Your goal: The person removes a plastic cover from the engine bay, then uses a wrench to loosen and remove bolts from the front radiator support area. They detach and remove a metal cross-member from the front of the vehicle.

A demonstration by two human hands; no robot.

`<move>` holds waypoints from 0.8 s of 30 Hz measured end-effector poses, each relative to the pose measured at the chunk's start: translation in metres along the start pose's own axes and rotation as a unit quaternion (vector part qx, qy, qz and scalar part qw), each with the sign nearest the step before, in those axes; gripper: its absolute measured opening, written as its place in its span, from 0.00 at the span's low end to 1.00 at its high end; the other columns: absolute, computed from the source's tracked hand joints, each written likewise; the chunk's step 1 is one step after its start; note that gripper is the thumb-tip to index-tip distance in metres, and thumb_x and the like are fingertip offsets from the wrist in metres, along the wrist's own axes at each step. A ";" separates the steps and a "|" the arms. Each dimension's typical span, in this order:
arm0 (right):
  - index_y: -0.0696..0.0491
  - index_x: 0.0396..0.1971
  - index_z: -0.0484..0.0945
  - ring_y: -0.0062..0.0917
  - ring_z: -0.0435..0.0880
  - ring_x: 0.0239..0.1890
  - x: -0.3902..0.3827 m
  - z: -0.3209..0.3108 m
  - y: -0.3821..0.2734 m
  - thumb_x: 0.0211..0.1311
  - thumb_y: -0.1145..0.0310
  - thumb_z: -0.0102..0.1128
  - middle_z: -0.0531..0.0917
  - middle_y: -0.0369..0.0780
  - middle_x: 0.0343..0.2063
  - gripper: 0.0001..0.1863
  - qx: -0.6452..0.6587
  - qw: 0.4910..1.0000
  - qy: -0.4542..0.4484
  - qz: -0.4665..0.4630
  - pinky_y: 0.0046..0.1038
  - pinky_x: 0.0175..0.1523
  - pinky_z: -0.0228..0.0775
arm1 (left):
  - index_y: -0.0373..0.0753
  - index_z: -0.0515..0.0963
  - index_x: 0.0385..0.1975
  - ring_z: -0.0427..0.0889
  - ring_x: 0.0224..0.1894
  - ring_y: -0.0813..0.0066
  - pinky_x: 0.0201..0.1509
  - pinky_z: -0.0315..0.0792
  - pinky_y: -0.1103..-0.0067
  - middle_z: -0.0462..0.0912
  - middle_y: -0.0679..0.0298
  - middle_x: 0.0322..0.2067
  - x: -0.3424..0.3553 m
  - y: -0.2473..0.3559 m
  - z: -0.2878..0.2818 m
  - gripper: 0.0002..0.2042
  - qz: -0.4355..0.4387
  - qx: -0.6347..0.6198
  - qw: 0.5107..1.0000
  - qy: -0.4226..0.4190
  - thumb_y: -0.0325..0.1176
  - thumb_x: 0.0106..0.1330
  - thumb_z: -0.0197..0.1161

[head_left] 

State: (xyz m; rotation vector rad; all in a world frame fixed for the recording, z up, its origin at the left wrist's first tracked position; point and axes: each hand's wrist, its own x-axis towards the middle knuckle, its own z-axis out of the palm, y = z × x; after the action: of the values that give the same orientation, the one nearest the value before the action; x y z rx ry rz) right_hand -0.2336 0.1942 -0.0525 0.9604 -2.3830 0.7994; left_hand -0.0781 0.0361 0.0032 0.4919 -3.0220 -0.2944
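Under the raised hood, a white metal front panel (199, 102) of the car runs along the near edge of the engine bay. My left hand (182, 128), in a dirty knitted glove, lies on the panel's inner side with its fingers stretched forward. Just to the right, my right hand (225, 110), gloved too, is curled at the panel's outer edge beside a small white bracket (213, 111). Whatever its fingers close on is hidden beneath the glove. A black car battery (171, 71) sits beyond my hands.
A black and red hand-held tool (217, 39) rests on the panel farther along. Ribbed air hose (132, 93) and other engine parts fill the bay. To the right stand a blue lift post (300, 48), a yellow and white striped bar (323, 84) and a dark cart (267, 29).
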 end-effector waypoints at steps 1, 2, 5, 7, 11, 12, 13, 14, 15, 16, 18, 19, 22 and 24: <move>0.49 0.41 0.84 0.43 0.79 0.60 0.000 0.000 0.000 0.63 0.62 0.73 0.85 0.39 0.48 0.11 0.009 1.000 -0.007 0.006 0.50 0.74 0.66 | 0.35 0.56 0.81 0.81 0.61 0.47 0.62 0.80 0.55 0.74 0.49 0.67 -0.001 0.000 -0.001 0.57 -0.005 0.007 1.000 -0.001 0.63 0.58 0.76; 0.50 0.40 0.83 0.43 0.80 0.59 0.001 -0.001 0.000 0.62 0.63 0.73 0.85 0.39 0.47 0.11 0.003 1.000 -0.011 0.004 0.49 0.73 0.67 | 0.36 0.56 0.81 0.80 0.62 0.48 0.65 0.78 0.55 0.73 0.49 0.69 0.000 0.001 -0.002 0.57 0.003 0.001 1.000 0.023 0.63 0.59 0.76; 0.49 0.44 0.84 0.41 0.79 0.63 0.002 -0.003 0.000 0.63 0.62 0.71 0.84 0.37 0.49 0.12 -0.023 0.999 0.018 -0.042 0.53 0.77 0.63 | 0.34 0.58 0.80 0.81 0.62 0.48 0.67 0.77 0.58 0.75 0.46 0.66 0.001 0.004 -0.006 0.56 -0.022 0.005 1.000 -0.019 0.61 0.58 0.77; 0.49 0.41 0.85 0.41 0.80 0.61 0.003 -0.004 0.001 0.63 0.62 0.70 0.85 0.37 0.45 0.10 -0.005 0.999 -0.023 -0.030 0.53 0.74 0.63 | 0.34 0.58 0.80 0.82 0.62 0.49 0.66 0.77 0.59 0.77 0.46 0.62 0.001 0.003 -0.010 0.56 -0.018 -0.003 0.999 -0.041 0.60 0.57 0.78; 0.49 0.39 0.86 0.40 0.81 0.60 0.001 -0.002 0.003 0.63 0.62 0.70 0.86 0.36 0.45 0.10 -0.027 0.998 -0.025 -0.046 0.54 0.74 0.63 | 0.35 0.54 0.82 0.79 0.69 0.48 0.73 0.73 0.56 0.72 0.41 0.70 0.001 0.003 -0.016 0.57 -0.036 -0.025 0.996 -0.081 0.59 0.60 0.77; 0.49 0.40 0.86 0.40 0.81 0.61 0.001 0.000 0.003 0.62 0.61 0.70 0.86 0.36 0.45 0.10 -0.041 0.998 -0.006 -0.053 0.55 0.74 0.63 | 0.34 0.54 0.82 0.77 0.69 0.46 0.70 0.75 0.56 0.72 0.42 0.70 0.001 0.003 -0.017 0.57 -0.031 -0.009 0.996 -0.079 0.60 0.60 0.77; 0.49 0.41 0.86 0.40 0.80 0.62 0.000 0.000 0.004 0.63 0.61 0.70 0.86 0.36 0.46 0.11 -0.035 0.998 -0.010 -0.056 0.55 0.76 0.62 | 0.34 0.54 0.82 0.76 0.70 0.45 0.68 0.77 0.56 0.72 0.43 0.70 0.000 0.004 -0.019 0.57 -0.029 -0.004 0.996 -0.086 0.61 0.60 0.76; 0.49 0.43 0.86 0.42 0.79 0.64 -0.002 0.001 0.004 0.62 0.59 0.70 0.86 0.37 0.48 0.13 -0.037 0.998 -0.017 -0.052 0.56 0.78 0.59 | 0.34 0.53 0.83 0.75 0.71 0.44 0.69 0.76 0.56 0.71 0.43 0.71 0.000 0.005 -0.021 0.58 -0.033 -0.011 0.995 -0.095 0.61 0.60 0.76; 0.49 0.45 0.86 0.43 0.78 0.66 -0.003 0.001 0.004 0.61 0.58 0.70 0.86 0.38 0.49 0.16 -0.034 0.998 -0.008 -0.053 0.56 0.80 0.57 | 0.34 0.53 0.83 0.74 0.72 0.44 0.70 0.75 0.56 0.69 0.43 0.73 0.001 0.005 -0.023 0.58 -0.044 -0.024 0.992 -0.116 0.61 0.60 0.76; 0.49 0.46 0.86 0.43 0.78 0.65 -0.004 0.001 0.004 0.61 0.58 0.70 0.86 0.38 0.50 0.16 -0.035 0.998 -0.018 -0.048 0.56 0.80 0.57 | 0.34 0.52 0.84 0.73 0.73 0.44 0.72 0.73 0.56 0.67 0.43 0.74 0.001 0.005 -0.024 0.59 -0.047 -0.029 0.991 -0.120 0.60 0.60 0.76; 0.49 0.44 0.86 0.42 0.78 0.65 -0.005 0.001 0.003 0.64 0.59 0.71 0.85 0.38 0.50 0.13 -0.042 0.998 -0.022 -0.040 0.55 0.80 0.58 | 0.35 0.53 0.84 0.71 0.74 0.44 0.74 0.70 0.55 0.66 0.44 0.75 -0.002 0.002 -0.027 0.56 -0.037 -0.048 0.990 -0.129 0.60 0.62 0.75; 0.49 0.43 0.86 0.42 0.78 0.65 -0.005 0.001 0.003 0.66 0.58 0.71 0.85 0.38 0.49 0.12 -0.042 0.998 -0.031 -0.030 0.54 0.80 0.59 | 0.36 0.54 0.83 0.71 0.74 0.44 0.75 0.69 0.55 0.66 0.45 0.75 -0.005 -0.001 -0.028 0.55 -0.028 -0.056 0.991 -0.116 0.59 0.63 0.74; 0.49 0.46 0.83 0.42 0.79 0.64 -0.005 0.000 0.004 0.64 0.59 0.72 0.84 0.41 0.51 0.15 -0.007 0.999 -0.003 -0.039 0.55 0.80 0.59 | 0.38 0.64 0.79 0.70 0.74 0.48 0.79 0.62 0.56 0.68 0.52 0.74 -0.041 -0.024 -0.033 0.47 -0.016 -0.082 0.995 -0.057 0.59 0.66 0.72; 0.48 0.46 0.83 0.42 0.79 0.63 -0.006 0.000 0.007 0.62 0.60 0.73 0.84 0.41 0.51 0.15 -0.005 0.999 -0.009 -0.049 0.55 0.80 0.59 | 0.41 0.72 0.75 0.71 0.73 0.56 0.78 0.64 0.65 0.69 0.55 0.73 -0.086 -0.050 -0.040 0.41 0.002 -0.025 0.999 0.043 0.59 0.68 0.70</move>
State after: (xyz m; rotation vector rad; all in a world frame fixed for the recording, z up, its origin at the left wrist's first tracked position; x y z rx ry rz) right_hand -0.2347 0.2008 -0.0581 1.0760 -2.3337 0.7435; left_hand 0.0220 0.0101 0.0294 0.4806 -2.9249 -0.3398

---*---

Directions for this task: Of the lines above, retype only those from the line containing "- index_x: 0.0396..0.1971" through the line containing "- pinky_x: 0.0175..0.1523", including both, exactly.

Completed task:
  - index_x: 0.0396..0.1971
  - index_z: -0.0484..0.0945
  - ring_y: -0.0062..0.0917
  - ring_z: -0.0435..0.0880
  - ring_x: 0.0239..0.1890
  - x: -0.3902..0.3827 m
  - z: -0.3209..0.3108 m
  - y: -0.3821..0.2734 m
  - thumb_x: 0.0211..0.1311
  - thumb_y: -0.1145..0.0310
  - thumb_z: -0.0102..0.1128
  - middle_z: -0.0531..0.0917
  - middle_y: -0.0369..0.0780
  - middle_x: 0.0343..0.2063
  - gripper: 0.0001..0.1863
  - qx: -0.6452..0.6587
  - qw: 0.4910..1.0000
  - qy: -0.4542..0.4484
  - qz: -0.4665..0.4630
  - pinky_y: 0.0046..0.1038
  - pinky_x: 0.0175..0.1523

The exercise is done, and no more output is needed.